Members of Turkey’s nationalist Grey Wolves movement took black spray paint to a mural containing rainbow colors on a power plant in northwestern Turkey, claiming that the colors represent LGBTİQ+, the Duvar news website reported on Friday.
The mural had been painted by Bursa’s Gemlik Municipality on the walls of a power plant belonging to Limak Enerji.
The nationalist Grey Wolves (Ülkü Ocakları) Gemlik Branch posted a statement titled “A Warning from the Grey Wolves” on social media, sharing photos showing how its members sprayed black paint on the mural.
The use of the rainbow, a symbol of LGBT+ groups, as well as other LGBT+ iconography has been increasingly associated with homosexuality in Turkey.
“We would like to believe that there was no [ill] intent involved [in using rainbow colors in the pictures] as was the case with the recent naked whirling dervish incident in İzmir,” the statement said, urging the Gemlik Municipality to do the “right thing and correct the mistake promptly.”

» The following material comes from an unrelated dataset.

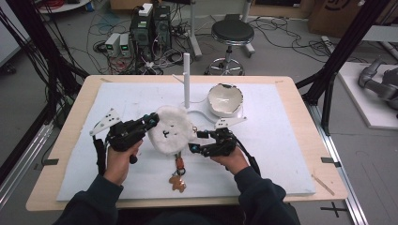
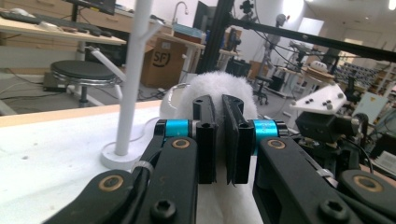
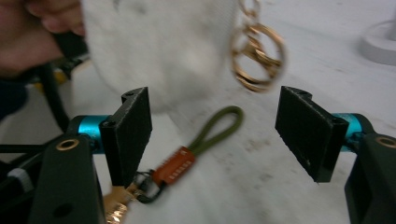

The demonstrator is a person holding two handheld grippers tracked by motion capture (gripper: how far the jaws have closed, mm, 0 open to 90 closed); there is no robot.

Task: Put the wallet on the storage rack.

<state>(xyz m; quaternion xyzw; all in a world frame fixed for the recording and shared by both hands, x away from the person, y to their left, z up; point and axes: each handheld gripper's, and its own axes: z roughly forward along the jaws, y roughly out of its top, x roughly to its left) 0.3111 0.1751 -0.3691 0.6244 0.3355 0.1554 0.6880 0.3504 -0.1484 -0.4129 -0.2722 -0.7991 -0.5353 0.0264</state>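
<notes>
- Your left gripper (image 1: 151, 123) is clamped on the edge of a round, white, fluffy plush (image 1: 170, 130), holding it raised above the white foam mat (image 1: 281, 140). In the left gripper view the two black jaws stand nearly together, with a thin fold of the fleece pinched between them.
- Your right gripper (image 3: 215, 135) is open with nothing held. Its flat black pads (image 3: 133, 123) stand well apart, just below a cluster of gold metal rings (image 3: 256, 56) that hang from the plush's edge.
- My reading is that you mean to hang the plush by its rings on the white branched stand (image 1: 186, 79) at the back of the mat. The lift looks done; catching the rings and carrying them to a peg remains.
- A second charm lies flat on the mat below the plush: an olive cord loop (image 3: 219, 126), an orange ribbed tab (image 3: 175, 170), a dark clip, and a small tan bear-shaped pendant (image 1: 178, 183).
- A glossy white bowl (image 1: 225, 99) with a dark rim sits near the stand's round base.
- The mat is matt and slightly pitted; it lies on a pale wooden table (image 1: 80, 101).
</notes>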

Dancer Ziya Azizi had recently danced semi-naked, mimicking a whirling dervish, during an event organized by the İzmir Municipality, run by the main opposition Republican People’s Party (CHP). Nationalist Movement Party (MHP) leader Devlet Bahçeli had harshly criticized the event, saying, “Enough of your modernity.”
The statement argued that the mural sought to make children see homosexuality as normal, saying they had been mobilized by their fellow citizens who were sensitive about such things.
The Grey Wolves are the youth wing of the MHP, an ally of the ruling Justice and Development Party (AKP).
When the tensions between Azerbaijan and Armenia spilled over to Europe last year, a mob of Grey Wolves had defaced the Armenian Genocide Memorial in the French town of Decines-Charpieu, spray painting it with ultranationalist symbols as well as the letters “RTE,” the initials of Turkish President Recep Tayyip Erdoğan.
Homosexuality is not illegal in Turkey, but homophobia is widespread.
Kaos GL, one of the oldest LGBT rights groups in Turkey, last year counted more than 2,000 news articles it deemed discriminatory — a 40 percent jump over 2019.
Last year, Netflix cancelled the production of a Turkish series featuring a gay character after failing to win the government’s permission to film.
In June, French sporting goods retailer Decathlon became the target of a Turkish media boycott campaign after saying it stood in solidarity with the LGBT community.
And in April, Erdoğan rallied to the defense of a top religious affairs official who linked homosexuality to the spread of disease amid the coronavirus pandemic.